Tech experts have long championed quantum computers as the next generation of machine, promising to solve big problems in lightning-fast time, but the delicate chips exist in only a handful of labs. In the race to build the largest one yet, Google shot ahead in March when it unveiled Bristlecone, a 72-qubit device with low error rates. The previous record holder was a 50-qubit IBM machine.
Qubits do for quantum computers what bits, usually stored on transistors, do for classical computers: They carry out computations and store information. But unlike traditional bits, which can take one of two values (on/off, or 1 or 0), qubits can exist in a combination of two states at the same time, allowing for greater digital brainpower. The more qubits, in theory, the more powerful a quantum computer becomes.
“Google’s experiments are guiding the field of quantum problem-solving,” says computer scientist Wim van Dam of the University of California, Santa Barbara. “This is the story in everybody’s mind.”
That’s because Bristlecone is a milestone on the road to “quantum supremacy,” the point when a quantum machine can best a classical one in a useful task. We’re close: Right now, Bristlecone can solve specific problems a billion times faster than a classical computer, but those specific computations aren’t necessarily useful. They’re typically just test programs to show the machine works, according to physicist and Bristlecone chief architect John Martinis.

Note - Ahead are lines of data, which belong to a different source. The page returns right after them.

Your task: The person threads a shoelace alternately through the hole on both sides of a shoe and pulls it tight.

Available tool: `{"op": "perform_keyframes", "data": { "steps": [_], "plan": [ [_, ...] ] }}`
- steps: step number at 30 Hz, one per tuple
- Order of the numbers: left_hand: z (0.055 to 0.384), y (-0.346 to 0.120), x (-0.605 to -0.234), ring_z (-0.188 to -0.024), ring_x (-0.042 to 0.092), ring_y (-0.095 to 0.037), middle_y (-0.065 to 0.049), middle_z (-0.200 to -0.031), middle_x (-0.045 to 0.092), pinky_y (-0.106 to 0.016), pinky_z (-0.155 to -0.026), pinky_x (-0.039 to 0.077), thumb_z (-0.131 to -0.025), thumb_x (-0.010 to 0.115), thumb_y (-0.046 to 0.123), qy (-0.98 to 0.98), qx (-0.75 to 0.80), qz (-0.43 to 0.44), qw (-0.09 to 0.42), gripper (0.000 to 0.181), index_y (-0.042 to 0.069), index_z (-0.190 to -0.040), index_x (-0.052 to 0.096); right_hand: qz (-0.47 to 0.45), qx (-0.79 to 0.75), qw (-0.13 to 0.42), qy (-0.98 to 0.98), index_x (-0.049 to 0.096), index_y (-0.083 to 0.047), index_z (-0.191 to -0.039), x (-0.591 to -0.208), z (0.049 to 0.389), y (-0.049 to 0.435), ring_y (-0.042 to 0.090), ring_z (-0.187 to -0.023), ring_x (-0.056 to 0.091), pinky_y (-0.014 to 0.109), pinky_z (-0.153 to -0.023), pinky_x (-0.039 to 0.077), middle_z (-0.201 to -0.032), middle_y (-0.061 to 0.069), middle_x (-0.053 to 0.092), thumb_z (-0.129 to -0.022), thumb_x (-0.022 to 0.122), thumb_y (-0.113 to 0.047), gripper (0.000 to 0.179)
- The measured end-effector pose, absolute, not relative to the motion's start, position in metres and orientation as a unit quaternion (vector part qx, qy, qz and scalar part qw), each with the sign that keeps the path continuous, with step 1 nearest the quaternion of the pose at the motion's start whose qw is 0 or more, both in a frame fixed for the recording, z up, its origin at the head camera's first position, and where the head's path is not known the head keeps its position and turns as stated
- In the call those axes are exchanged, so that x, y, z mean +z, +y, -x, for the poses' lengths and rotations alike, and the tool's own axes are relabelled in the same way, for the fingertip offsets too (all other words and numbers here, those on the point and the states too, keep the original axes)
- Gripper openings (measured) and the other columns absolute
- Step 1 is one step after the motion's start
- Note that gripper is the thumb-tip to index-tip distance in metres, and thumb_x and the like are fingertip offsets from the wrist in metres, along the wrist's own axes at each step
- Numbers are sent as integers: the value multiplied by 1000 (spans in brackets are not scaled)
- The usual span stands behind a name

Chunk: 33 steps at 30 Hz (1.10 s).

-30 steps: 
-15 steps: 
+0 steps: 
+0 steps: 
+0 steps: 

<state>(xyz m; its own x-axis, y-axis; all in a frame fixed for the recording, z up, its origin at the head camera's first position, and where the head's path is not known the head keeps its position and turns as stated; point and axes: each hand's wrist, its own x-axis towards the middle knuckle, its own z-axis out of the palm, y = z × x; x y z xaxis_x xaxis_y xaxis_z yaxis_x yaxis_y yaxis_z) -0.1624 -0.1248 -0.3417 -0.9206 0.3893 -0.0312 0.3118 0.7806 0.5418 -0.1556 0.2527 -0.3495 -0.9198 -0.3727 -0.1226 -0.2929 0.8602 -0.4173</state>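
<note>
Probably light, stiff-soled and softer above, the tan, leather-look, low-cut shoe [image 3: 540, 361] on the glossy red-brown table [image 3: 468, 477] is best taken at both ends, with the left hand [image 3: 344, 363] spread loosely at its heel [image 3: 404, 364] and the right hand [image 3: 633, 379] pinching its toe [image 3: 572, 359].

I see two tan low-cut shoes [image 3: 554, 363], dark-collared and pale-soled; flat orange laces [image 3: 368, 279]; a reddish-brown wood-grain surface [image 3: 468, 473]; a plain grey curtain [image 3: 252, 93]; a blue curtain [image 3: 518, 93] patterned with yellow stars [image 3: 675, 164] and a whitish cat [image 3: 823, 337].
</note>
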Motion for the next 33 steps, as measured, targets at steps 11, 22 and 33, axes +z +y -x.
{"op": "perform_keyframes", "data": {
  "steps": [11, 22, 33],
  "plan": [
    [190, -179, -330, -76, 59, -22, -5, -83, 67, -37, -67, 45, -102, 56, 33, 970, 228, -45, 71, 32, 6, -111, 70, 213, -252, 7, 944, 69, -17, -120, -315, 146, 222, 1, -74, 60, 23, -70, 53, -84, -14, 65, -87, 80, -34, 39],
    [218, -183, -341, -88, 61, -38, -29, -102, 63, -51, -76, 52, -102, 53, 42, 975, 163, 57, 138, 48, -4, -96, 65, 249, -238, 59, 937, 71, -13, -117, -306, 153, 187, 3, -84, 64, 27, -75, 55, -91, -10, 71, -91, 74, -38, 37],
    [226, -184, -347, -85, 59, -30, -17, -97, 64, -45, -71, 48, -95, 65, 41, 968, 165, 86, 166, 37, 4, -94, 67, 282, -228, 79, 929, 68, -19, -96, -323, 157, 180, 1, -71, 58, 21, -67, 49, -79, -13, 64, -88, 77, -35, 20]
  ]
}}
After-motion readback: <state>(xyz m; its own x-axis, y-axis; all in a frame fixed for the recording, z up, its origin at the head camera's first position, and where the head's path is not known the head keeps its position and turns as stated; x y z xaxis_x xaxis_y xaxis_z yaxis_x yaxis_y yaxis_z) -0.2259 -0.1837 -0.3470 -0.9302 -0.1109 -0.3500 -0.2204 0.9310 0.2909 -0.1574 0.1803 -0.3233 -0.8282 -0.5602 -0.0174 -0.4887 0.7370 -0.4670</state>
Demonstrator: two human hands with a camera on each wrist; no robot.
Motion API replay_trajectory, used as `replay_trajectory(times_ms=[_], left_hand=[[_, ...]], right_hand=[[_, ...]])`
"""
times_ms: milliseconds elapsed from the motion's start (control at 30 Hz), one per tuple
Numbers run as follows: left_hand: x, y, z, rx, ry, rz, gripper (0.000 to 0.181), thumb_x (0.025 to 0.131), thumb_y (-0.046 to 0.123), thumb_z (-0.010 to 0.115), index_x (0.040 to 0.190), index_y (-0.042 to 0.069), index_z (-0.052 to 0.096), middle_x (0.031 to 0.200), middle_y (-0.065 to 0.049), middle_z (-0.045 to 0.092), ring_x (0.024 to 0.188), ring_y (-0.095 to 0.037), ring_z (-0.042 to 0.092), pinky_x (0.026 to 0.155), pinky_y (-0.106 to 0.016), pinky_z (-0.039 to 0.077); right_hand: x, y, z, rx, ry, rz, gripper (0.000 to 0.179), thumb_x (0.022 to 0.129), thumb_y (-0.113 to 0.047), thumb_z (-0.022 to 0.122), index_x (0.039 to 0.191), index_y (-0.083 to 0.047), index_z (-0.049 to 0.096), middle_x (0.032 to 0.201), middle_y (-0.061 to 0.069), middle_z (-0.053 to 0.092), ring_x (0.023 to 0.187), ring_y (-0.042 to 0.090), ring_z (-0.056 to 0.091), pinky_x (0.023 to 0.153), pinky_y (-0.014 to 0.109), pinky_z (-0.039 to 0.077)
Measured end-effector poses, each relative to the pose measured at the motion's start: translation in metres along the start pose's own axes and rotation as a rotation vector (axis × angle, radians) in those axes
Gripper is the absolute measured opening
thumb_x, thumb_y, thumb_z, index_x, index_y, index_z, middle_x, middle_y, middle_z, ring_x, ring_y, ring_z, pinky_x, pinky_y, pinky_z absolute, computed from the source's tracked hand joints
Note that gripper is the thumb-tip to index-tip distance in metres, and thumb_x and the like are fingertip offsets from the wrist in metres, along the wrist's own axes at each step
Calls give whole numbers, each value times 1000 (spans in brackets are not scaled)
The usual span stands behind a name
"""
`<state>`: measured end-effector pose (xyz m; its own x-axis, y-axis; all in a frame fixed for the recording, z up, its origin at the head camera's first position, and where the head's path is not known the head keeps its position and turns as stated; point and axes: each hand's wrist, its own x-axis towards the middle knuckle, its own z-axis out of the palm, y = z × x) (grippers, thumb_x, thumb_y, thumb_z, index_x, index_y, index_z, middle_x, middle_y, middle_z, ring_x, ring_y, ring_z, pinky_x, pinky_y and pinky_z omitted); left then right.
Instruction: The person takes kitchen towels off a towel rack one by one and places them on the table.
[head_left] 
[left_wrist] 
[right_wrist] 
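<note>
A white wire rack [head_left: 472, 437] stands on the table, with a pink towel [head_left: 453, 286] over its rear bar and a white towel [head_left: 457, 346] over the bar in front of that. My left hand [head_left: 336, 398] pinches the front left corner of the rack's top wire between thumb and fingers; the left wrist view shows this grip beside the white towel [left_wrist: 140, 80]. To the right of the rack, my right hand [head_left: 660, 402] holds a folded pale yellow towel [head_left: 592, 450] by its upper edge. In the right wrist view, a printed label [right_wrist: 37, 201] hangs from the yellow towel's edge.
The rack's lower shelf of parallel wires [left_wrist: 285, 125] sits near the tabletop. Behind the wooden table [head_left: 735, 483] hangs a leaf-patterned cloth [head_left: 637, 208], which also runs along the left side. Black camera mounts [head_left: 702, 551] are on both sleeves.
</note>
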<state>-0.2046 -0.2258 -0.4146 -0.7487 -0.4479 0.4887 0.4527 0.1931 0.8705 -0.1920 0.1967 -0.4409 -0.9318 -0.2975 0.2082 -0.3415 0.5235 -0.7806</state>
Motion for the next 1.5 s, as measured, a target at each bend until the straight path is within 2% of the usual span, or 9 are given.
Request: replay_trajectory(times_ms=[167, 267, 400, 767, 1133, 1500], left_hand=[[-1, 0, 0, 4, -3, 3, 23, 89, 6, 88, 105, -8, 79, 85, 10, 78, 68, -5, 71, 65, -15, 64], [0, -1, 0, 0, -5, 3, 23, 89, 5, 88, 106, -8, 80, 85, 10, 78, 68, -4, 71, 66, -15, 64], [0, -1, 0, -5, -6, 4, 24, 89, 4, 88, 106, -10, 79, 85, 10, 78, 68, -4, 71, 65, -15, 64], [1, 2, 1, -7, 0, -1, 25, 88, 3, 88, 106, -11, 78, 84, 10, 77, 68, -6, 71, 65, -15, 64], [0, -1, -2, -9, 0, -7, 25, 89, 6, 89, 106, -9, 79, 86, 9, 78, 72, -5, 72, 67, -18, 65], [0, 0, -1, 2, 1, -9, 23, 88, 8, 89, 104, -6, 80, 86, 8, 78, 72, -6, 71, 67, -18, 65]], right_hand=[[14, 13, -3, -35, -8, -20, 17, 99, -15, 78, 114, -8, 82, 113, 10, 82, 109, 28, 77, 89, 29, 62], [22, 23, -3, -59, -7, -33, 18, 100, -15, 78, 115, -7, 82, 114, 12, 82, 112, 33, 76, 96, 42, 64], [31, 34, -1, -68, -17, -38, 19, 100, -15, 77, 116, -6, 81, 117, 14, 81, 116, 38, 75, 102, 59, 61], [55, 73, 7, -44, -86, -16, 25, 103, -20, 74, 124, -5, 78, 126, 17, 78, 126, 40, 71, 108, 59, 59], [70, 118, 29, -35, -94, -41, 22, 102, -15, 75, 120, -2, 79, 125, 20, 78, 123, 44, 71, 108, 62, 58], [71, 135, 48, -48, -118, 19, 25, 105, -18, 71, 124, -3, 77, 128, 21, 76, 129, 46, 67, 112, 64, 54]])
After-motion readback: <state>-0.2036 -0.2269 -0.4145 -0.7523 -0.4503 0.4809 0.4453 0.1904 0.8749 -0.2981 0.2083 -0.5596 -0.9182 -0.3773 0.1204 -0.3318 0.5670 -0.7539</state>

Quantum supremacy has loomed for decades, but reaching it has become more urgent, partly thanks to the end of Moore’s law. Fifty-three years ago, IBM computer scientist Gordon Moore accurately predicted that processing speeds for silicon-based transistors would double every two years, as more transistors were crammed on smaller chips — doubling computers’ power each time. But there’s a natural limit: Ever-tinier components eventually leave behind the predictable everyday world and enter the unpredictable realm of quantum mechanics. Some estimates say the pace of Moore’s law can last only a few more years, but such doomsday predictions are regularly stayed by new technologies. A quantum-based extension could be another tool.
The end of Moore’s law also poses a roadblock for artificial intelligence research, which requires gargantuan processing power for smarter applications like fully autonomous vehicles. The answer here may also be quantum computing, which some experts predict could revolutionize machine learning. To bring on the AI-QC merger faster, big companies like Google, IBM and Microsoft are investing big bucks.